- Work to complete
Could you give back the listing below exactly, every line included?

- Dataset extract

--- START ---

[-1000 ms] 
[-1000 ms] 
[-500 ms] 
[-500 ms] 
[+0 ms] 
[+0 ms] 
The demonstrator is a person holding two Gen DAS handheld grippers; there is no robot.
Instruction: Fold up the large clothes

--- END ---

- Exercise result
[-1000 ms] 
[-1000 ms] 
[-500 ms] 
[-500 ms] 
[+0 ms] 
[+0 ms] 
The demonstrator is a person holding two Gen DAS handheld grippers; there is no robot.
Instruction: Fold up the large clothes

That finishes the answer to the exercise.